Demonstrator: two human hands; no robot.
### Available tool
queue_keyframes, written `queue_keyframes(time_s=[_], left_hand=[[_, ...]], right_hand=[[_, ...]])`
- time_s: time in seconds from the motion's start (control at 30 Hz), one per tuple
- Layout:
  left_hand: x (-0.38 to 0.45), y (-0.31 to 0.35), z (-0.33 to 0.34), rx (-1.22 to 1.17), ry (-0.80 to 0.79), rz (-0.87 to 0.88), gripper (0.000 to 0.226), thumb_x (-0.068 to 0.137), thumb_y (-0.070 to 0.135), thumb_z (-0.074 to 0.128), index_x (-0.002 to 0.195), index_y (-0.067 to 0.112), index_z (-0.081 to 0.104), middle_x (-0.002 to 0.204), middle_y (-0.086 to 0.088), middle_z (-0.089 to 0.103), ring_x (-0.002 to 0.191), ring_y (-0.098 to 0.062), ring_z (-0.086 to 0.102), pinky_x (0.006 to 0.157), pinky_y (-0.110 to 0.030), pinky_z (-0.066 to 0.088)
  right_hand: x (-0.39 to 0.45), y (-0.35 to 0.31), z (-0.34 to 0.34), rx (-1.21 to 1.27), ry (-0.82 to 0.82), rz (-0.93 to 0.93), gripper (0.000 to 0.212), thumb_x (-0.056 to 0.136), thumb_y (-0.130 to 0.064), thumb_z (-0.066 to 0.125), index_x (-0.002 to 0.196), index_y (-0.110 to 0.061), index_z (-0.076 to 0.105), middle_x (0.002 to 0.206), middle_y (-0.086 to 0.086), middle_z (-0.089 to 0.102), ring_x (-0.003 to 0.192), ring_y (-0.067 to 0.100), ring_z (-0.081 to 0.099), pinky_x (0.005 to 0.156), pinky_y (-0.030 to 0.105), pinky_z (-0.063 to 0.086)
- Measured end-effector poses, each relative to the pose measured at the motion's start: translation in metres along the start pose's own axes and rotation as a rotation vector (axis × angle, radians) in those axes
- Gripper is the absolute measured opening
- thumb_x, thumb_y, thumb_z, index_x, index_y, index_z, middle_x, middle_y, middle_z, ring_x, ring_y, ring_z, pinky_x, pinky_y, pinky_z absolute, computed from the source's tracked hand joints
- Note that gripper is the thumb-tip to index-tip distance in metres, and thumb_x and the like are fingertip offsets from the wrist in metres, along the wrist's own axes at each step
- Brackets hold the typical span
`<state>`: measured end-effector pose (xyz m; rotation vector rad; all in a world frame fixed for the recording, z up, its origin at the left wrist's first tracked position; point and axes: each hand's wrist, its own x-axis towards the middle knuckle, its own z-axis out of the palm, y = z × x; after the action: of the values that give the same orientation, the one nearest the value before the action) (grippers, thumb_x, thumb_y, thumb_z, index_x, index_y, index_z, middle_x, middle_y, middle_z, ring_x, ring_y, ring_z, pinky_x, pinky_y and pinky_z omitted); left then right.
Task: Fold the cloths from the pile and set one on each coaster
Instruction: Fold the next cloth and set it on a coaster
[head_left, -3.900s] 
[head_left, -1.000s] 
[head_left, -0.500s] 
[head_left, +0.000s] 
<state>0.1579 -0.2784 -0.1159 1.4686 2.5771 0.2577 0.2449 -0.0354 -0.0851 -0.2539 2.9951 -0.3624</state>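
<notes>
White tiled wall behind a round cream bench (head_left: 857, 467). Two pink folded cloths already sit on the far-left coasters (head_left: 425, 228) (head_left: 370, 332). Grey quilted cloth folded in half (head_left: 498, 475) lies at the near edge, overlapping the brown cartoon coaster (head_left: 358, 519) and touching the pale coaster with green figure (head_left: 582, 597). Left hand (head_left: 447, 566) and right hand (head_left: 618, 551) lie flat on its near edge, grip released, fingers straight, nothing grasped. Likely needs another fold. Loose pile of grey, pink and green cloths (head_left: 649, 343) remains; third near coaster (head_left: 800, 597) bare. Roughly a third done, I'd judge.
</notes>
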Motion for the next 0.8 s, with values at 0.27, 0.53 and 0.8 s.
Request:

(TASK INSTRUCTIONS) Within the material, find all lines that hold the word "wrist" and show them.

(RESPONSE AREA)
- Note that gripper is the thumb-tip to index-tip distance in metres, and thumb_x and the like are fingertip offsets from the wrist in metres, along the wrist's own axes at each step
`<state>`: measured end-effector pose (xyz m; rotation vector rad; all in a world frame fixed for the recording, z up, its origin at the left wrist's first tracked position; point and axes: each hand's wrist, its own x-axis towards the middle knuckle, its own z-axis out of the palm, y = z × x; after the action: of the values that give the same orientation, the one nearest the value before the action) (grippers, thumb_x, thumb_y, thumb_z, index_x, index_y, index_z, middle_x, middle_y, middle_z, ring_x, ring_y, ring_z, pinky_x, pinky_y and pinky_z omitted); left then right.

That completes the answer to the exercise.